§ Description of the task:
Return, from the data that follows, each line that holds the word "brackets".

§ Record set:
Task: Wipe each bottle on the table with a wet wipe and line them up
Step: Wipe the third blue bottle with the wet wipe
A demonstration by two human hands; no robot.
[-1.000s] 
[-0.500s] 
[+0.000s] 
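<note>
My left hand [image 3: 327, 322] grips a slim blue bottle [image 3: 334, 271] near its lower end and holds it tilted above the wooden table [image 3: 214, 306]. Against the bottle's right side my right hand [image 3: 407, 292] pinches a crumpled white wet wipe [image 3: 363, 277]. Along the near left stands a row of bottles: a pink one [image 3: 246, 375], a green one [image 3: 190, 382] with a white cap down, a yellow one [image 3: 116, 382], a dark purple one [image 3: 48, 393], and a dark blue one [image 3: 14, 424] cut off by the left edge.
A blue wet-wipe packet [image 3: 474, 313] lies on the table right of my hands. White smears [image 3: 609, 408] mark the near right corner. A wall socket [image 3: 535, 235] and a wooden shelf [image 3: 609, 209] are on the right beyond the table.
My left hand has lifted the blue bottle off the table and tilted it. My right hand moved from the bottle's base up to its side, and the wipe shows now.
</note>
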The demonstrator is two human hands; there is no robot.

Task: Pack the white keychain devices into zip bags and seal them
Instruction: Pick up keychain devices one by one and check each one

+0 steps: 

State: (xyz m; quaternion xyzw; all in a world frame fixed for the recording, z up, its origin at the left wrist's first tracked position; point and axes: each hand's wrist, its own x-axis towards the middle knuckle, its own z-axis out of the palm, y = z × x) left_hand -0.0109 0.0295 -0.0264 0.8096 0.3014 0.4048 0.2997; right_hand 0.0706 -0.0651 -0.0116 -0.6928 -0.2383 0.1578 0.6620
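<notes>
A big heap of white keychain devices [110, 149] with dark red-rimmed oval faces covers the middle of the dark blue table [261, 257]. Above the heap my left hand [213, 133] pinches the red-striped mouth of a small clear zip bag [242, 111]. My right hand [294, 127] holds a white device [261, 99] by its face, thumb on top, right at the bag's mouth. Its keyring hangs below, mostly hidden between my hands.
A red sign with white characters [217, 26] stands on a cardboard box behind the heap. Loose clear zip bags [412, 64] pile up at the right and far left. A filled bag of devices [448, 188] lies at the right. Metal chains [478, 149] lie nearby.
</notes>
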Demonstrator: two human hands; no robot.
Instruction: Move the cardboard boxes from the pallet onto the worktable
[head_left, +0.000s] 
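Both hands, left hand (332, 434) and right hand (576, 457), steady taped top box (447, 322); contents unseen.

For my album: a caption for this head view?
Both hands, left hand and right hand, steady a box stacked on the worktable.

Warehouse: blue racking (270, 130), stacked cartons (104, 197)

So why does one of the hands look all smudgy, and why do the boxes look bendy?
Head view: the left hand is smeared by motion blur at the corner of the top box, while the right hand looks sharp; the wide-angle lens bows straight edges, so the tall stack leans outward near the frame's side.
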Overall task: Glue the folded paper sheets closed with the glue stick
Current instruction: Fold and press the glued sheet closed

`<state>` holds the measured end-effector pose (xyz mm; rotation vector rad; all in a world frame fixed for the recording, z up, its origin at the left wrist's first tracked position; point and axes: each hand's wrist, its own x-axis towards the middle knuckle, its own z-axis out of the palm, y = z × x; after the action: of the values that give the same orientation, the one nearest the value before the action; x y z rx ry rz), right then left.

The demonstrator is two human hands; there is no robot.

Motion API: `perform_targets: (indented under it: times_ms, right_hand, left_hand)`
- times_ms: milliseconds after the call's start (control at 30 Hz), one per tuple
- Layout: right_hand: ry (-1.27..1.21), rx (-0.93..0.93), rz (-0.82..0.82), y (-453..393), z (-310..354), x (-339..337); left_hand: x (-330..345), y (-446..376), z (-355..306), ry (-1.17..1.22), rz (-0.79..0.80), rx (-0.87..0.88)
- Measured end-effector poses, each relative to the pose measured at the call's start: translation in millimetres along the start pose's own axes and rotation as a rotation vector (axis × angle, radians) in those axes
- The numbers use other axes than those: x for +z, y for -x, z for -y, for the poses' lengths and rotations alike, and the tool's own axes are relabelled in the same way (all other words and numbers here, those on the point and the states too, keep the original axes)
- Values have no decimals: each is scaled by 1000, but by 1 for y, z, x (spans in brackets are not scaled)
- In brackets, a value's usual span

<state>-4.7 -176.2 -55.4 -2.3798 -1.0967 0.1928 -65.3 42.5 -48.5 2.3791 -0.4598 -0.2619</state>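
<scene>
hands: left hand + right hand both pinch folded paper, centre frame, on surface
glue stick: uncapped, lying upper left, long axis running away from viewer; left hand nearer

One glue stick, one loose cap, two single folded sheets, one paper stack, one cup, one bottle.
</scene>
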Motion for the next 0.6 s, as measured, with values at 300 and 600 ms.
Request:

§ Result of the exercise:
- Values have no decimals: each is scaled by 1000, but by 1 for y, z, x (spans in brackets are not scaled)
- In brackets, a value's usual span

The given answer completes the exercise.